Share your dilemmas and get honest opinions from other Mumsnetters.

Wanting parents to sell home

141 replies

bctf123 · 18/06/2023 10:13

I think this is a topic that splits many people down the middle.
My parents house is worth about 400k when the average in the area is 200k or less. Over the years it's needed a lot of maintenance and cost a lot in renovation. Now they need to extend the bungalow for space. The roof needs doing and lots of other things around the house which would in total add upto around 100k

I just feel it's a complete waste of money and hassle. They can't keep the house clean. The large garden is now concreted and used for an annual bbq only and I think it's all just a status symbol
By freeing up 200k for a ready to move in house I feel like it would ease the financial situation, allow for a reduction in working hours and would allow an investment in property or to help their children with a loan

I know all parents think differently so interested to know how people fall on this?
From afar it can look like children begrudging parents their freedom...or maybe not?

OP posts:
CoffeeCakeAndALattePlease · 18/06/2023 10:15

I’d not interfere with what mine wanted to do unless they lost capacity.

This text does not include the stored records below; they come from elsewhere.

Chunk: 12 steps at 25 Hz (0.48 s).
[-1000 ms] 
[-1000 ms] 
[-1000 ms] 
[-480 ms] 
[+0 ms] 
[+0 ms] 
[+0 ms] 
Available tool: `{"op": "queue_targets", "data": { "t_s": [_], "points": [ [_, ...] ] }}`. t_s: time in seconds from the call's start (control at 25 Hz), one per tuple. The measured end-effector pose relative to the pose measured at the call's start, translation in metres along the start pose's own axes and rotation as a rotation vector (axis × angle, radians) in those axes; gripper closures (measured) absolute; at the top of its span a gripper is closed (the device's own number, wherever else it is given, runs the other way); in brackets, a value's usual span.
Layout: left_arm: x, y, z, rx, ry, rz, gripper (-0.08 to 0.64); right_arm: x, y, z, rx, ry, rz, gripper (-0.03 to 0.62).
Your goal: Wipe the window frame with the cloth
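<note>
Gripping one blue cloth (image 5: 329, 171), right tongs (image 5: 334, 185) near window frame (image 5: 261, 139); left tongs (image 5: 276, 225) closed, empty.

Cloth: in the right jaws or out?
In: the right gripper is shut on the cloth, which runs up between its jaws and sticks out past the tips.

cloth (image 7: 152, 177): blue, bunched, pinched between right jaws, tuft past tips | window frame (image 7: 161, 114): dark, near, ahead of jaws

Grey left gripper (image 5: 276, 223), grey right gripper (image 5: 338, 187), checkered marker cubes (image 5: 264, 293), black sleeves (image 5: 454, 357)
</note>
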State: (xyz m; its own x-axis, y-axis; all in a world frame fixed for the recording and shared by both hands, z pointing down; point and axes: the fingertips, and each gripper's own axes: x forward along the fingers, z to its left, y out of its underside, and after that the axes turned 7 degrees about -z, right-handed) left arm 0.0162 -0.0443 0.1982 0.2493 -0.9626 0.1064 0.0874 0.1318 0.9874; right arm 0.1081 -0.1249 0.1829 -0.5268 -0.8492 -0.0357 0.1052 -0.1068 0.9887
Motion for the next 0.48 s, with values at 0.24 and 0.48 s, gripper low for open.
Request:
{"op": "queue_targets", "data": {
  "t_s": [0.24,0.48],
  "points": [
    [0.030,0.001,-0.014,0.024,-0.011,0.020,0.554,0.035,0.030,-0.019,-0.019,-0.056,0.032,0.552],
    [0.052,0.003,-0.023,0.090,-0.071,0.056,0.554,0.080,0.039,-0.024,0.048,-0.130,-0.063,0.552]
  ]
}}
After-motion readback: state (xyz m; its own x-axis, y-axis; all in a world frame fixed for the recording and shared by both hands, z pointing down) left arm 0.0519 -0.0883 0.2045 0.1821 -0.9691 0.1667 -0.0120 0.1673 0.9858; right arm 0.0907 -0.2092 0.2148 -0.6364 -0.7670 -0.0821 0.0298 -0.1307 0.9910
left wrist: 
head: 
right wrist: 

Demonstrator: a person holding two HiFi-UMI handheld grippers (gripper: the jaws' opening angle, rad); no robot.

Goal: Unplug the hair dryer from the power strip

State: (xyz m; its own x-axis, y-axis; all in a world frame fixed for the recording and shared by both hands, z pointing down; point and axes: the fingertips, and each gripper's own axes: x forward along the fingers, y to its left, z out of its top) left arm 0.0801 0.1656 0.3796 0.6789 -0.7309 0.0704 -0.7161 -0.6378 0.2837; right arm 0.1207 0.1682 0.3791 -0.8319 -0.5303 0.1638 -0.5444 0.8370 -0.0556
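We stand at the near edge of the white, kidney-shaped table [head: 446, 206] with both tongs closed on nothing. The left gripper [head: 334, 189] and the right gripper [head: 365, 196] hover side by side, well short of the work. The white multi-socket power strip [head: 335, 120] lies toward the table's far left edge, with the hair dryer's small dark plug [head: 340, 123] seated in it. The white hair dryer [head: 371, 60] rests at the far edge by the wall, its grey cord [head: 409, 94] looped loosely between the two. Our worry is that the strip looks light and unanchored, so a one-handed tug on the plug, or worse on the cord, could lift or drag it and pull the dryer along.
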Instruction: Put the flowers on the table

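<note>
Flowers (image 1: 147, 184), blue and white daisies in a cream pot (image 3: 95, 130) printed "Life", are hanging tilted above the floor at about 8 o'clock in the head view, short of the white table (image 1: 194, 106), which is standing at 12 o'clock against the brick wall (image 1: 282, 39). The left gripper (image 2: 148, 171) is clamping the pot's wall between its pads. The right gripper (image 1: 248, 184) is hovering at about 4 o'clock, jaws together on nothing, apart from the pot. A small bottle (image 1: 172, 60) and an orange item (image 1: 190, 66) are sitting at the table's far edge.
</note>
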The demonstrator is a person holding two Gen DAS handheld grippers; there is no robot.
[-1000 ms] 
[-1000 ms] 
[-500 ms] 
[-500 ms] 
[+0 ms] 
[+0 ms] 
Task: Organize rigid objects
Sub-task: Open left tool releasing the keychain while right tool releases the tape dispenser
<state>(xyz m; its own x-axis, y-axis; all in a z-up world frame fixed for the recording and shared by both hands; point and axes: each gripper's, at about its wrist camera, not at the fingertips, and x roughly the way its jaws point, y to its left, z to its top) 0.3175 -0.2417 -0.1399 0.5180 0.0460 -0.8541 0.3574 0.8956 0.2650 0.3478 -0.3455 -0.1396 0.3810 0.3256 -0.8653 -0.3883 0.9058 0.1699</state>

BellaJuno · 18/06/2023 10:15

Maybe they’re happy there despite your misgivings and the difficulties, it’d never cross my mind to think my parents should sell their house to loan me money.

MuggleMe · 18/06/2023 10:17

Why do they need more space now? They're grown adults if they want to keep the big house and keep working that's their prerogative. Provided they don't ask for lots of help from you. Sounds like you want a 'loan'.

MuggleMe · 18/06/2023 10:17

Why do they need more space now? They're grown adults if they want to keep the big house and keep working that's their prerogative. Provided they don't ask for lots of help from you. Sounds like you want a 'loan'.

Fiddlechops82 · 18/06/2023 10:17

How old are they op?

Wishimaywishimight · 18/06/2023 10:18

Mentioning freeing up money to loan to their children is a little unsavoury.

What do they need to extend for?

I would keep out of it. Their home, their business.

Fiddlechops82 · 18/06/2023 10:18

You sound like you really do not like your parents let alone love them and have their best interests at heart

GodisaBC · 18/06/2023 10:19

I agree with you, it doesn’t make sense.
they would have more time and money if they sold, whether they gave you money or not it sounds like it would be better for them.

rubyslippers · 18/06/2023 10:19

And there it is - or to help their children with a loan

youre not being altruistic or thinking of them - you’re eyeing up some cash

AnneLovesGilbert · 18/06/2023 10:19

If you want a loan then ask for it. It sounds like that’s your primary issue.

SilverCatStripes · 18/06/2023 10:20

A lot of the ‘benefits’ in this situation are beneficial for the children, not the parents.

Createausername1970 · 18/06/2023 10:22

I was with you until you said giving you a loan!

I have an elderly uncle who is living in the house he has lived in for years. Nothing wrong with the house, but unsuited to his needs. He really needs to move. His daughter (my cousin) is trying to get him to even consider it, but he won't.

From the outside looking in, we can all see the benefits, and to that extent I agree with you. But at the end of the day, it's your parents home and their money and nothing to do with you how they spend it. You can suggest, or advise, but that's the limit of it.

CoffeeCakeAndALattePlease · 18/06/2023 10:22

Thing is people get very attached to their homes!

my grandparents pulled out of the sale of theirs twice when they needed to move because of the emotional attachment to it.

we won’t pay off our mortgage until retirement age and it needs loads of work. If my kids suggested we sell after decades of paying for it I’d be pretty annoyed.

Mrsjayy · 18/06/2023 10:22

Why do they need more space if they can't keep the space they have "clean" was that a mistype in your hurry to justify getting your hands on their money ?

liveforsummer · 18/06/2023 10:23

Also wondering why they need more space. I don't think they are bu though if this is what they want. It's their home and they aren't obliged to give you a loan

ChocolateCoveredCookie · 18/06/2023 10:25

to help their children with a loan

You want them to sell their home so you can hit them for a loan?!
Their house, their life. Unless they are lacking capacity, you don’t get a say.

Qbish · 18/06/2023 10:26

or to help their children with a loan

Aaaaaaaaaand there we have it.

Heronwatcher · 18/06/2023 10:28

Maybe they can see the pound signs whirring around in their Children’s’ eyes and don’t want to have the money in the bank as they know they’ll start being asked for loans etc…

It’s their house. Maybe they love it, despite it being a bit untidy. Maybe they like the neighbours. Maybe they just can’t face moving to a soulless bungalow like their life is over. Either way unless it is actually dangerous yes YABU, they bought that house themselves and are entitled to live there for as long as they want.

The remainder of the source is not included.